In Arabidopsis, micro (mi)RNAs and trans-acting (ta-si)RNAs synthesized directly or indirectly through the DICER-LIKE-1 (DCL1) ribonuclease have roles in patterning and hormonal responses, while DCL2,3,4-dependent small-interfering (si)RNAs are mainly involved in silencing of transposable elements and antiviral defense. Viral suppressors of RNA silencing (VSRs) produced by phytoviruses to counter plant defense may perturb plant developmental programs because of the collision of their inhibitory effects with the regulatory action of endogenous miRNAs and ta-siRNAs. This could explain the similar developmental aberrations displayed by Arabidopsis miRNA/ta-siRNA pathway mutants, including dcl1, and by some VSR-expressing plants. Nonetheless, the molecular bases for these morphological aberrations have remained mysterious, and their contribution to viral disease symptoms/virulence unexplored. The extent of VSR inhibitory actions to other types of endogenous small RNAs remains also unclear. Here, we present an in-depth analysis of transgenic Arabidopsis expressing constitutively HcPro, P19 and P15, three unrelated VSRs. We show that VSR expression has comparable, yet modest effects on known miRNA and ta-siRNA target RNA levels, similar to those observed using an hypomorphic dcl1 mutation. However, by combining results of transcriptome studies with deep-sequencing data from immuno-precipitated small RNAs, additional, novel endogenous targets of miRNA and ta-siRNA were identified, unraveling an unsuspected complexity in the origin and scope-of-action of these molecules. Other stringent analyses pinpointed misregulation of the miR167 target AUXIN RESPONSE FACTOR 8 (ARF8) as a major cause for the developmental aberrations exhibited by VSR transgenic plants, but also for the phenotypes induced during normal viral infection caused by the HcPro-encoding Turnip mosaic virus (TuMV). Neither RNA silencing, its suppression by VSRs, nor the virulence/accumulation of TuMV was altered by mutations in ARF8. These findings have important implications for our understanding of viral disease symptoms and small RNA-directed regulation of plant growth/development.

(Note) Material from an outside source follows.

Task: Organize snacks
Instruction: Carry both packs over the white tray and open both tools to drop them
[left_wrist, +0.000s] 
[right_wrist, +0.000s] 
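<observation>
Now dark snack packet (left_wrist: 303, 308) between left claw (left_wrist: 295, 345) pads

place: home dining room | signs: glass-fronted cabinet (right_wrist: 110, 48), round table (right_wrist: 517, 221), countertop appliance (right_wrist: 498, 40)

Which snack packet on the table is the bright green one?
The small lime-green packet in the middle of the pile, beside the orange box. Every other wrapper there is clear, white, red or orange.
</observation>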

In the plant and animal RNA silencing pathways, small RNA molecules known as micro (mi)RNA and short-interfering (si)RNAs have key roles in development and antiviral defense, respectively. In turn, viruses counteract this defense by deploying specific virulence factors, referred to as Viral Suppressors of RNA silencing (VSRs), which target distinct steps of the host silencing machinery. In the model plant species Arabidopsis thaliana, transgenic expression of distinct VSRs often incurs a set of strikingly recurrent developmental anomalies that resemble those triggered by viral infections. While these defects have been assumed to result from a general interference of VSRs with silencing-based mechanisms controlling cellular growth, their exact molecular basis has remained largely elusive. Here, we address this issue by demonstrating that misregulation of a single transcript encoding the AUXIN RESPONSE FACTOR 8, a target of miR167, underlies most, if not all, of the defects caused by VSR expression, both in transgenic and in an authentic infection context. Our study also highlights the value of VSRs as generic tools for the discovery or validation of endogenous RNA silencing targets. These results also have implications for our understanding of small RNA-based regulations in plants, and shed light on the possible origin of some of the symptoms elicited by viral diseases.